Kultafro – Como foi trabalhar com o Lázaro Ramos? Foi a primeira parceria? Qual é a principal colaboração do artista para este projeto?
Aldri – A participação de Lázaro Ramos foi essencial
neste trabalho pela sua capacidade de estimular a equipe, e pela sua
força criativa. Trabalhar com um diretor como ele, tem suas dores e
delicias!Como diretor, ele tem a doçura e fúria dos jovens, misturado
com a sabedoria dos veteranos!
Kultafro – Na sua opinião, como está o panorama da dramaturgia negra no Brasil
Aldri – A dramaturgia negra brasileira está
esteticamente em ebulição, e agregando diversos temas na sua escrita!

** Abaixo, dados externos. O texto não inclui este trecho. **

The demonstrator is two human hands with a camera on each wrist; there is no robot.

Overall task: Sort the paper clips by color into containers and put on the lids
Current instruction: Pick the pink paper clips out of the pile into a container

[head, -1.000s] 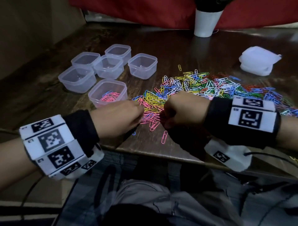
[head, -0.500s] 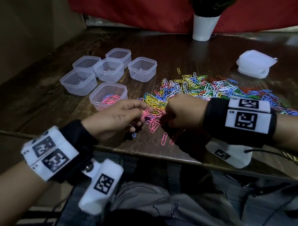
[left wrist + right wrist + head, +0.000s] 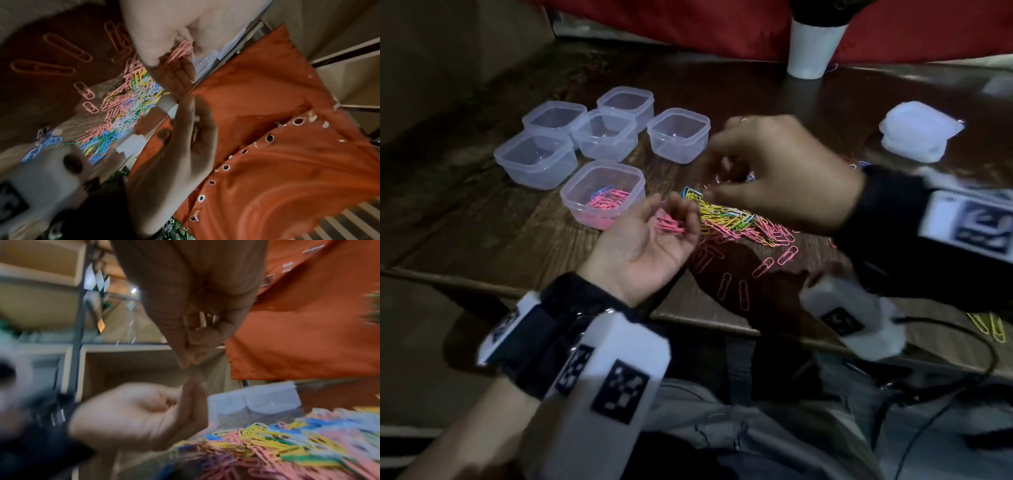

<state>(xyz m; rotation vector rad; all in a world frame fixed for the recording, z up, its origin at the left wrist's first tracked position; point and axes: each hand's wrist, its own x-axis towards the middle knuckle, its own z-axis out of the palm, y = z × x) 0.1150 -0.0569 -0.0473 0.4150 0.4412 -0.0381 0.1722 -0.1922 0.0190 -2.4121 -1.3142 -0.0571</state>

Está cada vez mais ampla, redimensionando seu publico.
Kultafro – A dramaturgia negra é discutida no âmbito acadêmico?
Aldri – Eu fiz duas faculdades de Teatro, e posso
afirmar que o material apresetado nas universidades é muito pouco e
insuficiente. Os colegiados deveriam criar matérias exclusivas para o
tema dentro do espaço acadêmico de graduação, e não ficar limitados aos
mestrandos e doutorandos que são verdadeiros salvadores desse material
tão vasto e rico esteticamente.
Kultafro – E como o público de São Paulo tem
recebido os espetáculos? Qual sua expectativa para os espetáculos que
serão apresentados em 2013, na Funarte?
Aldri – A mostra Nova Dramaturgia da Melanina Acentuada
está apenas começando. Estaremos até abril no Teatro de Arena Eugênio
Kusnet, e essa avaliação seria prematura caso fosse feita agora. Posso
dizer que Namíbia,Não! (que fica até 17/02 sempre de quinta a domingo às
20hs) tem recebido uma platéia bastante heterogênea e interessada.
Diverte-se e reflete sobre essas questões. Minha expectativa é (claro)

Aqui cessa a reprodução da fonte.